Re: [Boston.pm] script to "normalize" output of Windows dir command

2005-09-23 Thread Ben Tilly
On 9/23/05, Tolkin, Steve <[EMAIL PROTECTED]> wrote:
> I do have a port of Unix find on my current Windows machine.
> But I do not have that on the machine I back up to (my wife's), so I
> would need to install that, and its dependencies, which makes me
> reluctant to take that approach.

Are you reinventing the rsync wheel?

(Yeah, I know.  Getting the flags right can be a pain.)

Cheers,
Ben
 
___
Boston-pm mailing list
Boston-pm@mail.pm.org
http://mail.pm.org/mailman/listinfo/boston-pm


Re: [Boston.pm] script to "normalize" output of Windows dir command

2005-09-23 Thread Kripa Sundar
Dear Steve,

> Also date and time are combined into three fields, but the third is
> either time or year.  This makes it harder to process.  I would actually
> prefer time in seconds since the start of the Unix eon.

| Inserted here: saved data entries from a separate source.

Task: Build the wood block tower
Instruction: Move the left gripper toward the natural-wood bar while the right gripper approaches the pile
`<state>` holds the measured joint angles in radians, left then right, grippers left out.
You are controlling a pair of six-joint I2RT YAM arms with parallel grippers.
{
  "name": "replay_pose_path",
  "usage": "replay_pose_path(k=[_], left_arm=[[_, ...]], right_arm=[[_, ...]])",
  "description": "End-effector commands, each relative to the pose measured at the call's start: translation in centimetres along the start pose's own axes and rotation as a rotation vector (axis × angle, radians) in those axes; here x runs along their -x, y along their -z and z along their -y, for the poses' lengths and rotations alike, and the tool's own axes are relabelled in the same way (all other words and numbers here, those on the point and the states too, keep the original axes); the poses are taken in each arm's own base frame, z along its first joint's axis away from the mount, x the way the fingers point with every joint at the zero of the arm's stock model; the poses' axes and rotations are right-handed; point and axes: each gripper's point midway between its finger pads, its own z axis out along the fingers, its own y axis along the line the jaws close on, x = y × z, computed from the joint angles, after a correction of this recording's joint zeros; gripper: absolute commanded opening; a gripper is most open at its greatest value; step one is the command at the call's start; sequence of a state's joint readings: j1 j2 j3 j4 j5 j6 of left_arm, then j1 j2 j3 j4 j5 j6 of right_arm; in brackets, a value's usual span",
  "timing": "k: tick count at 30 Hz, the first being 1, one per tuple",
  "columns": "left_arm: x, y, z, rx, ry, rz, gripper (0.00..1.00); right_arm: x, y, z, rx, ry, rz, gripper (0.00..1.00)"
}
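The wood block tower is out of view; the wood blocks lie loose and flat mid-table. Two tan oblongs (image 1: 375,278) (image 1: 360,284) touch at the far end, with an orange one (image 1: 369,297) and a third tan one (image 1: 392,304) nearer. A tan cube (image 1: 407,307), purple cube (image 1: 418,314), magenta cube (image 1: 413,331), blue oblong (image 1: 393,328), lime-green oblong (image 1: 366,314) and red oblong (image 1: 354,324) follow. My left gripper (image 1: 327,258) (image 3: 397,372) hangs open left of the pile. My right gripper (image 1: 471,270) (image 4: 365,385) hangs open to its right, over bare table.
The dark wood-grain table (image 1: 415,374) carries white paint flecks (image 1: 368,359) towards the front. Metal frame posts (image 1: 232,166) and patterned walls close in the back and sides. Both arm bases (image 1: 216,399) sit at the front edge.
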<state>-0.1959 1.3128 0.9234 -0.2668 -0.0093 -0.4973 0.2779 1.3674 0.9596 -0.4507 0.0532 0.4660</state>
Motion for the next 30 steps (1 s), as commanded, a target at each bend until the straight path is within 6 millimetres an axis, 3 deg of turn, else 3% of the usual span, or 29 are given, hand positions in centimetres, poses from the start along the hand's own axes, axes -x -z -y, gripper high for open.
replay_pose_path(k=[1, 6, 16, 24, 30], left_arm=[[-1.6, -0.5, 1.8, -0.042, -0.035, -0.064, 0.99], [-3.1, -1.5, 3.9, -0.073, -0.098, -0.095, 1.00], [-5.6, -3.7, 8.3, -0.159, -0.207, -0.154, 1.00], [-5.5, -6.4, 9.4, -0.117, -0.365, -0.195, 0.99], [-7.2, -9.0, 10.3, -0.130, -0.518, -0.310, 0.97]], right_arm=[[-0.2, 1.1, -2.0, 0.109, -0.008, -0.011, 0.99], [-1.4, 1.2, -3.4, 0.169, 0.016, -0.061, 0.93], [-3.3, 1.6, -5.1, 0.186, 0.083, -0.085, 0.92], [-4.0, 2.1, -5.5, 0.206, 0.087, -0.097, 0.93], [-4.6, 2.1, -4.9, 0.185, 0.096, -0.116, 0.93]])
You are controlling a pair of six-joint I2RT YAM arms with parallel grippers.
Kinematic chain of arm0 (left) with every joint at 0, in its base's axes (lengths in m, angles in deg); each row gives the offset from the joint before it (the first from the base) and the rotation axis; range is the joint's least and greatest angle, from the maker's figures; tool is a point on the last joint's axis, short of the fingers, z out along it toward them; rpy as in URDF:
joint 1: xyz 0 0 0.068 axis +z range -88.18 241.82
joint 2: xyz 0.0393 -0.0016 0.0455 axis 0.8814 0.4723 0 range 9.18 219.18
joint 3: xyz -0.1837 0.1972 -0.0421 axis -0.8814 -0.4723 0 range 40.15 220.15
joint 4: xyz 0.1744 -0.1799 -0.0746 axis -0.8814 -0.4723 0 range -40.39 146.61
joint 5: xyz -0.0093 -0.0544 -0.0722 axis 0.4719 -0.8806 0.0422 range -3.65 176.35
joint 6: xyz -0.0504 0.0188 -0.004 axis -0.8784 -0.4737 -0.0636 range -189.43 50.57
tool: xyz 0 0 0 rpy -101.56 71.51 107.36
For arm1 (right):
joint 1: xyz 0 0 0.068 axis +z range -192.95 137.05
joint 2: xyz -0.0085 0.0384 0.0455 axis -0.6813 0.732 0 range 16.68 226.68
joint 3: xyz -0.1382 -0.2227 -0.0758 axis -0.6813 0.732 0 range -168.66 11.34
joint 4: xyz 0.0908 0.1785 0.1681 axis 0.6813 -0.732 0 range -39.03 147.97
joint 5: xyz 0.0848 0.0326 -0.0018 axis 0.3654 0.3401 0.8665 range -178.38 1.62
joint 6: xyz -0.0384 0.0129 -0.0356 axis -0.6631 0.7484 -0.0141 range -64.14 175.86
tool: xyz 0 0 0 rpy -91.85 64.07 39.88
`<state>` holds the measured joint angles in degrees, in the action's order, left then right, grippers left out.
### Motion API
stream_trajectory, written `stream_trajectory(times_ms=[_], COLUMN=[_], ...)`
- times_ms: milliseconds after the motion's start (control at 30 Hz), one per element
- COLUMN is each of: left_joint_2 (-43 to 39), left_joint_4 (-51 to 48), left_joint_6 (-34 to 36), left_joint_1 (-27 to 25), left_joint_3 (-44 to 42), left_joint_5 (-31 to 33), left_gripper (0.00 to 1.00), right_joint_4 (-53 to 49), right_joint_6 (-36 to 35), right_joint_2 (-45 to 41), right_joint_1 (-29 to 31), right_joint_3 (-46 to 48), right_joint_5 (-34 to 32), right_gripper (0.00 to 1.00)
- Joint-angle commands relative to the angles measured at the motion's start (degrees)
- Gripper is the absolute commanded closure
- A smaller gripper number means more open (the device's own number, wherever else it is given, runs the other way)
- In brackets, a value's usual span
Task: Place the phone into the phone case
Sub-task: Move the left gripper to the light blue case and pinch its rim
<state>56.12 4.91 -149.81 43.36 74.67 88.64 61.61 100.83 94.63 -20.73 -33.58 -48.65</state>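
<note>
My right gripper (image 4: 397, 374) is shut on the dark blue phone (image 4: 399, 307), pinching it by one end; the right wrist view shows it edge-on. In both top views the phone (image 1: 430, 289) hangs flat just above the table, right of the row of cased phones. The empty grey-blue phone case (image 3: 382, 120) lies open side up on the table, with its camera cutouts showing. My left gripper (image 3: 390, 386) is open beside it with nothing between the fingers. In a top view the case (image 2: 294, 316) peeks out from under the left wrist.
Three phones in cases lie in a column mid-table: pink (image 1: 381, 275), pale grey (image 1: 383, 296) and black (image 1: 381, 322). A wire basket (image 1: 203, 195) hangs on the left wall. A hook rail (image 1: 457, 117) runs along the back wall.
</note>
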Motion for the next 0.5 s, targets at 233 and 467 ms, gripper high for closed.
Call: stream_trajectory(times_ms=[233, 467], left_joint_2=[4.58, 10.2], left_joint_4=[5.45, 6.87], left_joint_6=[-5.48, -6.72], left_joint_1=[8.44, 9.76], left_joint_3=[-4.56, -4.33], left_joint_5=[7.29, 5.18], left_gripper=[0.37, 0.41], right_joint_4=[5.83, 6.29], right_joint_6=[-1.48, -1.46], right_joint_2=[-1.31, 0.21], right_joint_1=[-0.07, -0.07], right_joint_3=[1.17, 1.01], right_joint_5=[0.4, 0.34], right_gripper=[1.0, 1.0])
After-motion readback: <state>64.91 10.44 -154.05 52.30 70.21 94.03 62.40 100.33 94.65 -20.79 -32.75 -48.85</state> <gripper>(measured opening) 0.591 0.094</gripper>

IMHO, File::Find and stat() should solve your problems.

The following is a starting point for what you are looking for.

==\/BEGIN=\/==
% perl -wMwarnings -Mstrict -MFile::Find \
-le 'sub wanted {my $mod = localtime((stat)[9]); \
  my $size = -s _; print "$File::Find::name|$size|$mod";} \
  File::Find::find(\, "tmp")'
tmp|4096|Mon Jul 11 15:45:10 2005
tmp/apply|0|Fri Aug 27 13:31:26 2004
tmp/bogus|0|Fri Sep 10 14:24:49 2004
tmp/apple|0|Fri Aug 27 13:31:26 2004
tmp/xblend.pl,v|28810|Thu Jul 17 14:16:34 2003
tmp/bous|0|Fri Oct  8 10:39:19 2004
tmp/t|2880|Mon Jul 11 15:43:41 2005
tmp/t2|2880|Mon Jul 11 15:45:10 2005
%
==/\=END==/\==

peace, || What can one hour achieve?
--{kr.pA}  || http://www.workanhour.com/
--
Kid, n.: A noise with dirt on it.
 
___
Boston-pm mailing list
Boston-pm@mail.pm.org
http://mail.pm.org/mailman/listinfo/boston-pm


Re: [Boston.pm] script to "normalize" output of Windows dir command

2005-09-23 Thread Tom Metro
Jeremy Muhlich wrote:
> Also, diff -r might be helpful. ...

I'd strongly second that recommendation. I often use diff on Windows to 
verify file systems, such as burned CDs. (And prior to a diff port being 
available, I had a home brew script written in Perl that compared the 
checksum of files in two similarly structured file systems.)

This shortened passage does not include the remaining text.